WHAT IS REQUIRED: The line containing "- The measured" marks the end, so write out exactly every line from the top of the entries below through that one.

Collected data
◆ ◆ ◆ ◆ ◆ ◆ ◆
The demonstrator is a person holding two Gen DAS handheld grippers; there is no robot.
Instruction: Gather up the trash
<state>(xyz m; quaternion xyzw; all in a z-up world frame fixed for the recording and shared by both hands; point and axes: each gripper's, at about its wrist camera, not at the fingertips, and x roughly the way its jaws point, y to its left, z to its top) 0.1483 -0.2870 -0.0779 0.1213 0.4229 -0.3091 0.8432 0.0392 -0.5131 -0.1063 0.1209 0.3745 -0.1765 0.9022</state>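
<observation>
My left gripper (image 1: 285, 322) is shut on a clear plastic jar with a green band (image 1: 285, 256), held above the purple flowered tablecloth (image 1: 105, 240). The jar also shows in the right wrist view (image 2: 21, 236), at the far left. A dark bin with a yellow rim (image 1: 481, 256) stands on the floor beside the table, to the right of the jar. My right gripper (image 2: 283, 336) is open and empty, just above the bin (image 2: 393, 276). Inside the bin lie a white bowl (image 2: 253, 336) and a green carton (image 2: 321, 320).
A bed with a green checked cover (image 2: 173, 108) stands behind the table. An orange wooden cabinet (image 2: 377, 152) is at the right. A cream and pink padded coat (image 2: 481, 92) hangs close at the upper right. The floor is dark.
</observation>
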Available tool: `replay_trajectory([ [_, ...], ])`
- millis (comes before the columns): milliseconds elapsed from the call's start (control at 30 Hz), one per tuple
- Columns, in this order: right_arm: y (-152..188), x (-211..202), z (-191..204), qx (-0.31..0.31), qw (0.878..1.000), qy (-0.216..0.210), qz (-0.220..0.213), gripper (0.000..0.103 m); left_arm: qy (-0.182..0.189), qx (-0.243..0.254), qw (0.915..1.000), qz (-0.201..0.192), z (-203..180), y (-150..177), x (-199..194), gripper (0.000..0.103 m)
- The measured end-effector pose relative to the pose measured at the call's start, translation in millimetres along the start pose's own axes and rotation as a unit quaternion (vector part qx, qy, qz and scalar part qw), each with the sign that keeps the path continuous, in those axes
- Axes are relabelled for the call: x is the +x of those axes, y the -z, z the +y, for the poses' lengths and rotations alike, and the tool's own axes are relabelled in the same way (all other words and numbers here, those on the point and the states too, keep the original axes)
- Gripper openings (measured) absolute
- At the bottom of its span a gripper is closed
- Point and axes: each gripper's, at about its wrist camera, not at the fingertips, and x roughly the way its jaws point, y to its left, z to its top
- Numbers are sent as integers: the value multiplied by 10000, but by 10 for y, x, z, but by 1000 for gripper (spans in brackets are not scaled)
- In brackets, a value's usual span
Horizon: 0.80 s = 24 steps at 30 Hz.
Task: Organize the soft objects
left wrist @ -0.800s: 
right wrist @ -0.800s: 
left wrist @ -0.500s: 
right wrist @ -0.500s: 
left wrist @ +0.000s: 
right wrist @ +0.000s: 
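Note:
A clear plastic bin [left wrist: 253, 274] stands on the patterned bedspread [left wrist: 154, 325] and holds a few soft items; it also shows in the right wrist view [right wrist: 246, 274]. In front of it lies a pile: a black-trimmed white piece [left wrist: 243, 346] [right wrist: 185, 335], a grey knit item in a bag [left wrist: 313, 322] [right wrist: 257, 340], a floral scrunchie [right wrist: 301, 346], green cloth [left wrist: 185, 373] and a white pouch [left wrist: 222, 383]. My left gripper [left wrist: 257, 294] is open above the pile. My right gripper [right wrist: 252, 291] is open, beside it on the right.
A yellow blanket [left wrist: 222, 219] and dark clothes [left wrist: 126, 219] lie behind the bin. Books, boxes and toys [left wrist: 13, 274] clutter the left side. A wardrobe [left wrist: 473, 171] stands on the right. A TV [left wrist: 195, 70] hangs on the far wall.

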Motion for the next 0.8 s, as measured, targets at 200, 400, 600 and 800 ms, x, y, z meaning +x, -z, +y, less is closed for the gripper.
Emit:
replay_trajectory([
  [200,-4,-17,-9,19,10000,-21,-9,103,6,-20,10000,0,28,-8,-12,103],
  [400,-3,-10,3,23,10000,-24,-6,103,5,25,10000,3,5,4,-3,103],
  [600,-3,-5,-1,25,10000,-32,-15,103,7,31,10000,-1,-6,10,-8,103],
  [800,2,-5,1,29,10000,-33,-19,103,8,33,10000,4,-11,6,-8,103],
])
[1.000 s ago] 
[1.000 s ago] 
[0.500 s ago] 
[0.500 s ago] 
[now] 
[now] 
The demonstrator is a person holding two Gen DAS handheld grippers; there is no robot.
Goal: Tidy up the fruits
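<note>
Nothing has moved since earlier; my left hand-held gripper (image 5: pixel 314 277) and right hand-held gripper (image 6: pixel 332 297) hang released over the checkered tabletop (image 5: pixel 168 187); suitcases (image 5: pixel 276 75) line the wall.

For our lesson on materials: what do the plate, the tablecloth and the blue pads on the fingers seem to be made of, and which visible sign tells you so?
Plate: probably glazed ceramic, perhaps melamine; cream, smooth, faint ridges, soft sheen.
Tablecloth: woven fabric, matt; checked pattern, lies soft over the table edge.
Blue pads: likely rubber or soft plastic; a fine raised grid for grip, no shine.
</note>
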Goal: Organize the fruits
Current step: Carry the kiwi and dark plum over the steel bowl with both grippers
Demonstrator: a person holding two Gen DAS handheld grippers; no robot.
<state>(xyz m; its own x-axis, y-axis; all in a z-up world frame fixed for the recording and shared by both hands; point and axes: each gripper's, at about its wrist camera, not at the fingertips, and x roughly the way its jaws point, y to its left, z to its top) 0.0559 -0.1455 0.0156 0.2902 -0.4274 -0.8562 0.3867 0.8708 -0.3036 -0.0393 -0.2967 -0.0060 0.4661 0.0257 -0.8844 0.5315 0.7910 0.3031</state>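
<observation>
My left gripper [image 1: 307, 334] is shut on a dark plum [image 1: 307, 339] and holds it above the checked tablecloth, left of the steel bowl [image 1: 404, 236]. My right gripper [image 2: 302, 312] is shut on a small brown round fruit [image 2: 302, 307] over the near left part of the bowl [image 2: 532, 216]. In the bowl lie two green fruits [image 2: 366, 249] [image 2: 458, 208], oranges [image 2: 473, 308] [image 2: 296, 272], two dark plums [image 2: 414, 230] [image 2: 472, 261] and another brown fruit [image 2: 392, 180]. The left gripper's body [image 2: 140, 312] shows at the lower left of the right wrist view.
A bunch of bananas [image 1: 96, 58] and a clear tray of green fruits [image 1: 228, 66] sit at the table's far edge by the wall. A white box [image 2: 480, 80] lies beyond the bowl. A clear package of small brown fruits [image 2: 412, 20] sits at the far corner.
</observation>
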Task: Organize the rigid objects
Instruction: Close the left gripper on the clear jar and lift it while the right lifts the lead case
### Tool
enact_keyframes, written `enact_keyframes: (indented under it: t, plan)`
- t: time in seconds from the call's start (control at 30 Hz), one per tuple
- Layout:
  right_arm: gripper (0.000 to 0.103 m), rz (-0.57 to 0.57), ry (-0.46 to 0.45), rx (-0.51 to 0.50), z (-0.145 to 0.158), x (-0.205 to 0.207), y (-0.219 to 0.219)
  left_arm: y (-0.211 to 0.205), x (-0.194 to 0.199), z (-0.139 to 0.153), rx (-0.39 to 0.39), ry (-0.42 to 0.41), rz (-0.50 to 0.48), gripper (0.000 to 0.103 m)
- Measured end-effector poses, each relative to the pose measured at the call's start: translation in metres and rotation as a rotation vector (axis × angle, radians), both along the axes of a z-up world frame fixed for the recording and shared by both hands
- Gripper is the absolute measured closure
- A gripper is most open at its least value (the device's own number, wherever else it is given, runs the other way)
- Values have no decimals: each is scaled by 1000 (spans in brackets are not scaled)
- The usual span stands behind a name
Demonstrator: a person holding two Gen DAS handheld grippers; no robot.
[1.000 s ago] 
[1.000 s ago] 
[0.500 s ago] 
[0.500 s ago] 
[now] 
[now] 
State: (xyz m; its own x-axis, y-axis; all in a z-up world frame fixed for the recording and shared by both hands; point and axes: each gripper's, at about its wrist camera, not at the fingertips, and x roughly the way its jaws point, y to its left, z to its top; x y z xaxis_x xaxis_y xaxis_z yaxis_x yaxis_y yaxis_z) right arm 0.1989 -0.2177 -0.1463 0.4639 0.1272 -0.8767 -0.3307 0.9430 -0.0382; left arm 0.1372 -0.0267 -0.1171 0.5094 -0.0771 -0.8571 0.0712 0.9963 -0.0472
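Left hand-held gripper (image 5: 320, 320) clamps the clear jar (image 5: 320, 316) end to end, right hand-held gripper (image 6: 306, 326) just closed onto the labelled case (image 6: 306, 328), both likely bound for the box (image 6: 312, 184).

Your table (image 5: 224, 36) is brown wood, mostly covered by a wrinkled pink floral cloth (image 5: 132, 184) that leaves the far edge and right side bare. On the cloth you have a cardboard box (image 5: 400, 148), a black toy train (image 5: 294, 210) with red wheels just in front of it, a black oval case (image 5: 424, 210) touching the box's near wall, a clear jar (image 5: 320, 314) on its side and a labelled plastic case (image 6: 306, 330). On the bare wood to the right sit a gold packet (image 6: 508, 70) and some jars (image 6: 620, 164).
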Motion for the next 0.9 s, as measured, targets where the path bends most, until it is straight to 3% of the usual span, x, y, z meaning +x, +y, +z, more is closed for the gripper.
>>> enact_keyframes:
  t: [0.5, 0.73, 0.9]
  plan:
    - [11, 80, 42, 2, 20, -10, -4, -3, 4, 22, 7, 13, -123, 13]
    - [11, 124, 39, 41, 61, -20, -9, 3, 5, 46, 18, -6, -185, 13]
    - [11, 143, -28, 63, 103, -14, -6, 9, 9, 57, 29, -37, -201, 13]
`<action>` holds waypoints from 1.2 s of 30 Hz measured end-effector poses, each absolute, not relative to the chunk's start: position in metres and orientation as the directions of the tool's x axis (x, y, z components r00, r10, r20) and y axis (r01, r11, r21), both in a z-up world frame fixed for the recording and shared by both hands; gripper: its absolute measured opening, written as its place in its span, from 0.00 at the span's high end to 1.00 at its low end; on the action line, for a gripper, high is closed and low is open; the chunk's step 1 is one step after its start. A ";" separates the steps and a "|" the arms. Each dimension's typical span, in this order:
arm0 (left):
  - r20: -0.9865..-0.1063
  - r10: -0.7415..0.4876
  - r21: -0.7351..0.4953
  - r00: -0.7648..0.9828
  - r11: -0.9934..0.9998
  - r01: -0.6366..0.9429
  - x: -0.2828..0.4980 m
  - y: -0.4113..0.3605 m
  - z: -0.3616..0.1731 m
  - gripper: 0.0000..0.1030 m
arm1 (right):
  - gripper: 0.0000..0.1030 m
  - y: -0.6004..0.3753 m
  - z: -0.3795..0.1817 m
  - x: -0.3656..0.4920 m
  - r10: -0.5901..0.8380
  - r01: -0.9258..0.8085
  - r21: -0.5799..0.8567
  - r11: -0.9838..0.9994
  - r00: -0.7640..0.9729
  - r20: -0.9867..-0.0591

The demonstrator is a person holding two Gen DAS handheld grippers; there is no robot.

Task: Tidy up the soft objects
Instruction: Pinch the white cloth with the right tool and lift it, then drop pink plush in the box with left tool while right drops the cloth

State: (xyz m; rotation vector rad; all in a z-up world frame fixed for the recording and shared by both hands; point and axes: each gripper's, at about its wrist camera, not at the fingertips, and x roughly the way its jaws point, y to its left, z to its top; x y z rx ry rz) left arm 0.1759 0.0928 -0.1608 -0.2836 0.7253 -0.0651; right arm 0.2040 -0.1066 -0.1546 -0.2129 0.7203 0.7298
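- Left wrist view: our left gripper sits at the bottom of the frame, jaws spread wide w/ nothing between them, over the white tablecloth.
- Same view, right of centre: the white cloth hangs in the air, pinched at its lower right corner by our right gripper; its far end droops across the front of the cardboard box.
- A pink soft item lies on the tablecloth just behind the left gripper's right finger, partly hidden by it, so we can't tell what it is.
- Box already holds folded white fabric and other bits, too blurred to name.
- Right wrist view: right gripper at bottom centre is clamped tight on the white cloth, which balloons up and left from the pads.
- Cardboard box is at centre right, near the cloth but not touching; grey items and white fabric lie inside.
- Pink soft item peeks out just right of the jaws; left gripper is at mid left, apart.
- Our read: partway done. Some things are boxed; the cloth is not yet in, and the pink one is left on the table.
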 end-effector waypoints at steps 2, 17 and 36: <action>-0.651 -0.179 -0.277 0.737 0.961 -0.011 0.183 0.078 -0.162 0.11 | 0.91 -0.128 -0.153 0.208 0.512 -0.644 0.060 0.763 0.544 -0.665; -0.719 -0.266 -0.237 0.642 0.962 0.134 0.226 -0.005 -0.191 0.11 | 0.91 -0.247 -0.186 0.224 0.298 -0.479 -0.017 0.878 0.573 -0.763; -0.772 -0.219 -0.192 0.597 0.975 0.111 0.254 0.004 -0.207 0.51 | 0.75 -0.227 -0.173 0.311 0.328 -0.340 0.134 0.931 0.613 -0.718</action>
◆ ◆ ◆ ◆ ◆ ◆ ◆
OUTPUT FOR THIS EXERCISE:
The demonstrator is a person holding two Gen DAS handheld grippers; there is no robot.
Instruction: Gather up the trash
<state>(xyz m; quaternion xyzw; all in a z-up world frame fixed for the recording and shared by both hands; point and axes: each gripper's, at about its wrist camera, not at the fingertips, and x roughly the way its jaws point, y to its left, z to its top) 0.1483 -0.2870 -0.0779 0.1213 0.4229 -0.3091 0.8432 0.0392 -0.5131 -0.1063 0.1209 0.3745 -0.1765 0.9022</state>
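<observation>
My left gripper (image 1: 285, 322) is shut on a clear plastic jar with a green band (image 1: 285, 256), held above the purple flowered tablecloth (image 1: 105, 240). The jar also shows in the right wrist view (image 2: 21, 236), at the far left. A dark bin with a yellow rim (image 1: 481, 256) stands on the floor beside the table, to the right of the jar. My right gripper (image 2: 283, 336) is open and empty, just above the bin (image 2: 393, 276). Inside the bin lie a white bowl (image 2: 253, 336) and a green carton (image 2: 321, 320).
A bed with a green checked cover (image 2: 173, 108) stands behind the table. An orange wooden cabinet (image 2: 377, 152) is at the right. A cream and pink padded coat (image 2: 481, 92) hangs close at the upper right. The floor is dark.
</observation>
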Available tool: `replay_trajectory([ [_, ...], ])`
- millis (comes before the columns): milliseconds elapsed from the call's start (control at 30 Hz), one per tuple
- Columns, in this order: right_arm: y (-152..188), x (-211..202), z (-191..204), qx (-0.31..0.31), qw (0.878..1.000), qy (-0.216..0.210), qz (-0.220..0.213), gripper (0.000..0.103 m); left_arm: qy (-0.182..0.189), qx (-0.243..0.254), qw (0.915..1.000), qz (-0.201..0.192), z (-203..180), y (-150..177), x (-199..194), gripper (0.000..0.103 m)
- The measured end-effector pose relative to the pose measured at the call's start, translation in millimetres along the start pose's own axes and rotation as a unit quaternion (vector part qx, qy, qz and scalar part qw), each with the sign that keeps the path continuous, in those axes

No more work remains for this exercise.